Excerpts from a dataset

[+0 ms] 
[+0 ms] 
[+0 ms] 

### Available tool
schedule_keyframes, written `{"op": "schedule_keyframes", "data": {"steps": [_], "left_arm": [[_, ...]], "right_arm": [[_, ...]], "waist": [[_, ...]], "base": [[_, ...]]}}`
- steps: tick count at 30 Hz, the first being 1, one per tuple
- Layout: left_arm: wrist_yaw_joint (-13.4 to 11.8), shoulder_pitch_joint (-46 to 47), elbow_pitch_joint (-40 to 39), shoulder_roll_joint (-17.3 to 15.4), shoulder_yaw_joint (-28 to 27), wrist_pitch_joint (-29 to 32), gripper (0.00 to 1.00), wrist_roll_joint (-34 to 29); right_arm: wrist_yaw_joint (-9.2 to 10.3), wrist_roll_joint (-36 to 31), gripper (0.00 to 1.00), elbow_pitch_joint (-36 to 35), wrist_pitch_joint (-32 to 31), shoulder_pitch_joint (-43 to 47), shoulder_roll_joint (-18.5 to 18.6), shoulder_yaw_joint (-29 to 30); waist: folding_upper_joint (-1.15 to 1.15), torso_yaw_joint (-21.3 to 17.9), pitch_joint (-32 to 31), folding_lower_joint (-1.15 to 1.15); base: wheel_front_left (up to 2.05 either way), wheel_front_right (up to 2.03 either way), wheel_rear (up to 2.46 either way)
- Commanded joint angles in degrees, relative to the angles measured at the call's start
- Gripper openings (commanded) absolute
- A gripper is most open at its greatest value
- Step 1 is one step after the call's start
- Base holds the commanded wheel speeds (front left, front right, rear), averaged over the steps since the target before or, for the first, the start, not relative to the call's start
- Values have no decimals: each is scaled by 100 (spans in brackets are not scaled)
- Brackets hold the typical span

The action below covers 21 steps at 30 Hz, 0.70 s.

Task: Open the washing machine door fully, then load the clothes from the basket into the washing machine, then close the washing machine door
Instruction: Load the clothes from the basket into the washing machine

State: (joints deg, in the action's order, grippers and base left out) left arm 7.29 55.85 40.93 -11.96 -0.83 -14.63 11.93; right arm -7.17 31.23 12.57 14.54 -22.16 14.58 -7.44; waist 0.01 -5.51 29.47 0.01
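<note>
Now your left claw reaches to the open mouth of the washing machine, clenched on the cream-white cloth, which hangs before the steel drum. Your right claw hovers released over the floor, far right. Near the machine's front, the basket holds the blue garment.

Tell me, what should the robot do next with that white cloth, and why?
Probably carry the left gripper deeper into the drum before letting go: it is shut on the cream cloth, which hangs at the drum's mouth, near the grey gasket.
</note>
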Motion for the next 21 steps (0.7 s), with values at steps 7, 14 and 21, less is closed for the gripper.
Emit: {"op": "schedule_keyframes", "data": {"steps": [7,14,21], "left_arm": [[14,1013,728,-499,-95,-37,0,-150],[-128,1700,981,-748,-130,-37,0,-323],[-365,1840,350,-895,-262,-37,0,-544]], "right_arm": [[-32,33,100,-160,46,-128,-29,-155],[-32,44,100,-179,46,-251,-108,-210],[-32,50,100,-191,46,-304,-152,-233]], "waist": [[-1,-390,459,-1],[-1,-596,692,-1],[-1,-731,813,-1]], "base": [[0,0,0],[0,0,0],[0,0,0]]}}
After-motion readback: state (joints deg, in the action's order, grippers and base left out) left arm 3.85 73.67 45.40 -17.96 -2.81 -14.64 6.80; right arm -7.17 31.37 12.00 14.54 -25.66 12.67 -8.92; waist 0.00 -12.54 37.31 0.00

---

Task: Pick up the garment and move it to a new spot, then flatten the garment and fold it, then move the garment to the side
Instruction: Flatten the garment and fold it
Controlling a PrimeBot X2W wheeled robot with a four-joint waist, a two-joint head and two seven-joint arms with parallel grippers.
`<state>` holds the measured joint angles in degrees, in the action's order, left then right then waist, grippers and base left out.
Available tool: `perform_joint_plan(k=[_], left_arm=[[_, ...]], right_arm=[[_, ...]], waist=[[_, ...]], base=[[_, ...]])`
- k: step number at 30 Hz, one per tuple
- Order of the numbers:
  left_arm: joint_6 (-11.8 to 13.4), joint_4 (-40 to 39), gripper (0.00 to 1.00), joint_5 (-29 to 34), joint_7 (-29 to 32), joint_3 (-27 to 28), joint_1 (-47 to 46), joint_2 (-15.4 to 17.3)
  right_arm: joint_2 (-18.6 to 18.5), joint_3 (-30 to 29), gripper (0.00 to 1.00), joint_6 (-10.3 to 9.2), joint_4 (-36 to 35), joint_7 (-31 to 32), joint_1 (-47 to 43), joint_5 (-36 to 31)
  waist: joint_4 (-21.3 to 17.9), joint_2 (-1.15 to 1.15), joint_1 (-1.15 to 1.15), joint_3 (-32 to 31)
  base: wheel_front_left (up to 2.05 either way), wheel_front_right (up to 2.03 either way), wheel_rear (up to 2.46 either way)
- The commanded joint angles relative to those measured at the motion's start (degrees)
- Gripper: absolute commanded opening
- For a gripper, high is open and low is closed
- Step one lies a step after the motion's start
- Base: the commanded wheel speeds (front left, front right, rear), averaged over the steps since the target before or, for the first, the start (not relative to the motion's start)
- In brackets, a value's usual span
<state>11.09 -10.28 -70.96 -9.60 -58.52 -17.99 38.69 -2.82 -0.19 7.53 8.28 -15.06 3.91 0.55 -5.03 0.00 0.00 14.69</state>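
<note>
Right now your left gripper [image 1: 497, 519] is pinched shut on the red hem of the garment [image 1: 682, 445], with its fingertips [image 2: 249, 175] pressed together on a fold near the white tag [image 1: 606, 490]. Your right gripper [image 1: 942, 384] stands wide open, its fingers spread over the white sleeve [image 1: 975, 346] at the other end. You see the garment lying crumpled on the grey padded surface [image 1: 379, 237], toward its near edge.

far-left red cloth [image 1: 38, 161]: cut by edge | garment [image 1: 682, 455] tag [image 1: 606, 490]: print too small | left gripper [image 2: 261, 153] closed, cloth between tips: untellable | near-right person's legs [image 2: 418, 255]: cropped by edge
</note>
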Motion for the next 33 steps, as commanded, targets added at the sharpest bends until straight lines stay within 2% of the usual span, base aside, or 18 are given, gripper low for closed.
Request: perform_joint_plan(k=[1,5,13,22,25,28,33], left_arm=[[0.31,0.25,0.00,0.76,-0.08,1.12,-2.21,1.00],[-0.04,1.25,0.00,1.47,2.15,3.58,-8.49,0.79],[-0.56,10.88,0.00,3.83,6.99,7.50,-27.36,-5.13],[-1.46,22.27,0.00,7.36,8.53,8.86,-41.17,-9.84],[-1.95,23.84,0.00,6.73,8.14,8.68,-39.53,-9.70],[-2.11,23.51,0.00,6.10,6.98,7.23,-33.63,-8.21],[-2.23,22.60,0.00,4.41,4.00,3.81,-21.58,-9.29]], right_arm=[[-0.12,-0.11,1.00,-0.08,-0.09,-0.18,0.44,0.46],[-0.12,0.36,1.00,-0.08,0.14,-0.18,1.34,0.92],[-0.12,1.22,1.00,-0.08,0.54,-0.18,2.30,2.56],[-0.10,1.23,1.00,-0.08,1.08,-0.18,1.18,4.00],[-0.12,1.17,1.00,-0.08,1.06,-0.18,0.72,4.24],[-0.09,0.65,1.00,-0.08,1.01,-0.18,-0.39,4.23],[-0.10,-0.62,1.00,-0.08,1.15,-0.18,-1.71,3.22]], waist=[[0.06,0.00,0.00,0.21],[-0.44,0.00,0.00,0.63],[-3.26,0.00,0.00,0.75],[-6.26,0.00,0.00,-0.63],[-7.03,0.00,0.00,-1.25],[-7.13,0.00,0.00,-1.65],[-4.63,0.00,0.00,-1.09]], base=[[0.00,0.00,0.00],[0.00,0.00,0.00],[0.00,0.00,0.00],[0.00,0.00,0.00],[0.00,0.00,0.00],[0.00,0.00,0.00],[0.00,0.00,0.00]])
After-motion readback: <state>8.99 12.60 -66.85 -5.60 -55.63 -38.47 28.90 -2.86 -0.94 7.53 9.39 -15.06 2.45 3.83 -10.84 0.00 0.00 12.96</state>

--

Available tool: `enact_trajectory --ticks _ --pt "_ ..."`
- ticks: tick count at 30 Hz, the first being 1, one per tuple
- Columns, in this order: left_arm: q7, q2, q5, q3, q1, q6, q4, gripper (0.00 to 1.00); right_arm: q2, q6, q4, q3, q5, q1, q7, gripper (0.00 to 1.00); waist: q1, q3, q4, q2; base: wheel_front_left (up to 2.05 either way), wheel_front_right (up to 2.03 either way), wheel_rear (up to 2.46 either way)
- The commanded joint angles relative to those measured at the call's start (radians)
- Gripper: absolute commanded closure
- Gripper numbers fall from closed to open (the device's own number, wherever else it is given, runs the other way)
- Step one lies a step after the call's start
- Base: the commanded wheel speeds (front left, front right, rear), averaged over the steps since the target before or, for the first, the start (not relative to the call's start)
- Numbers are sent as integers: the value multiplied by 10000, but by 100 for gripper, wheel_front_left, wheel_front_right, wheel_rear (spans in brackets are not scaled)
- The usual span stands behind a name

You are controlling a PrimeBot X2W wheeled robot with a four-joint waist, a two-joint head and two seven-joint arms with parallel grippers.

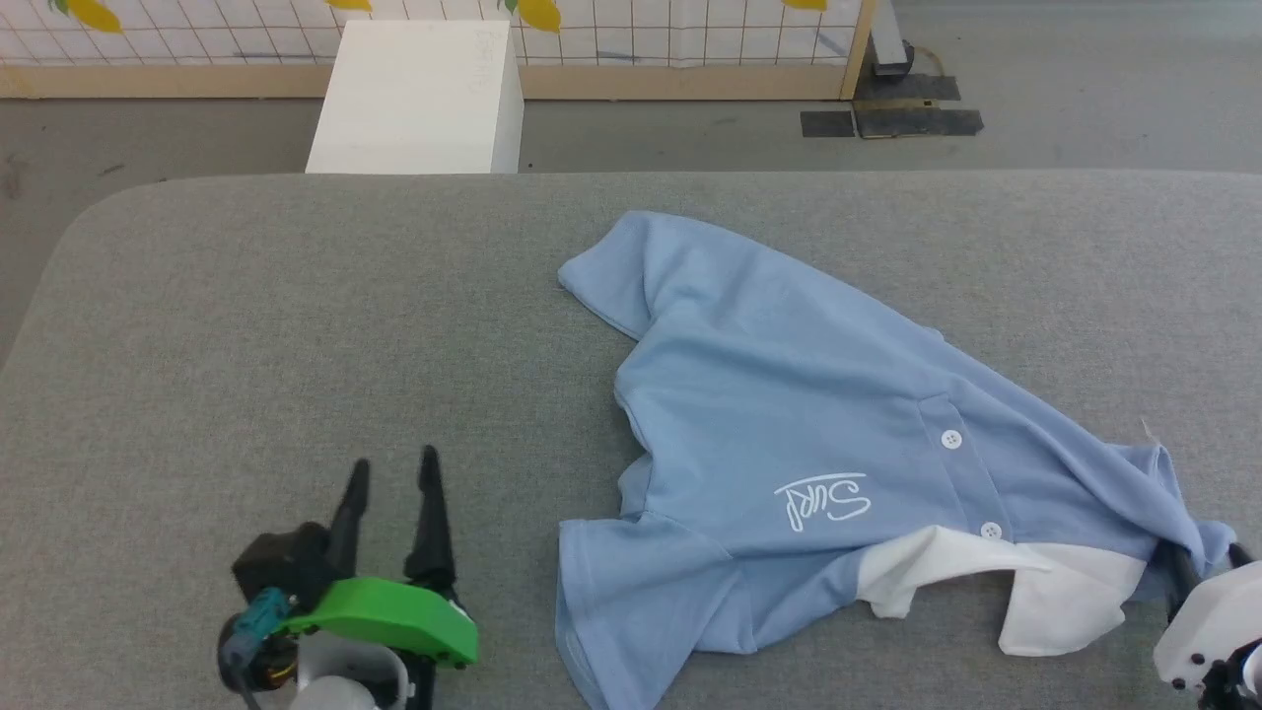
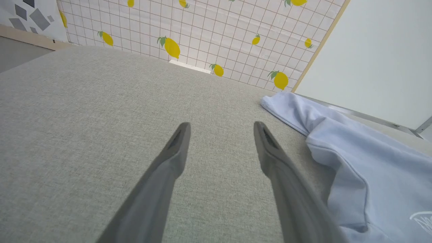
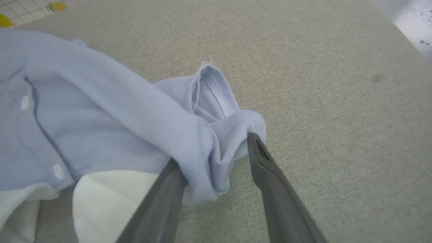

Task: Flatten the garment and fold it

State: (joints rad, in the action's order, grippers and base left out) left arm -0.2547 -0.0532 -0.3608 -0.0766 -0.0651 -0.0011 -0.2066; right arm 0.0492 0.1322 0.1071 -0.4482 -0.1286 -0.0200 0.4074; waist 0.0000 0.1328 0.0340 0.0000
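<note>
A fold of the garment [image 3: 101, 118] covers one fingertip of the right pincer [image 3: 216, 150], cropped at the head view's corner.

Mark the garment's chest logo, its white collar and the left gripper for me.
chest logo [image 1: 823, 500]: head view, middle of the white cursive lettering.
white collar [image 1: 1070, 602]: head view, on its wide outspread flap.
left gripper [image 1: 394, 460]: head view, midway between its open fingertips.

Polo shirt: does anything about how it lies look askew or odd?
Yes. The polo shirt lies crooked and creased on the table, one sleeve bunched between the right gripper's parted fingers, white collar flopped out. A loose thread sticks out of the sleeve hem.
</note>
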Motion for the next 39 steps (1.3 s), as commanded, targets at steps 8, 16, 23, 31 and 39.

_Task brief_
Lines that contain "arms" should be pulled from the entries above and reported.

_Solution_
Controlling a PrimeBot X2W wheeled robot with a four-joint waist, a two-joint head and two seven-joint arms with parallel grippers.
You are controlling a PrimeBot X2W wheeled robot with a four-joint waist, a two-joint head and two seven-joint arms with parallel grippers.

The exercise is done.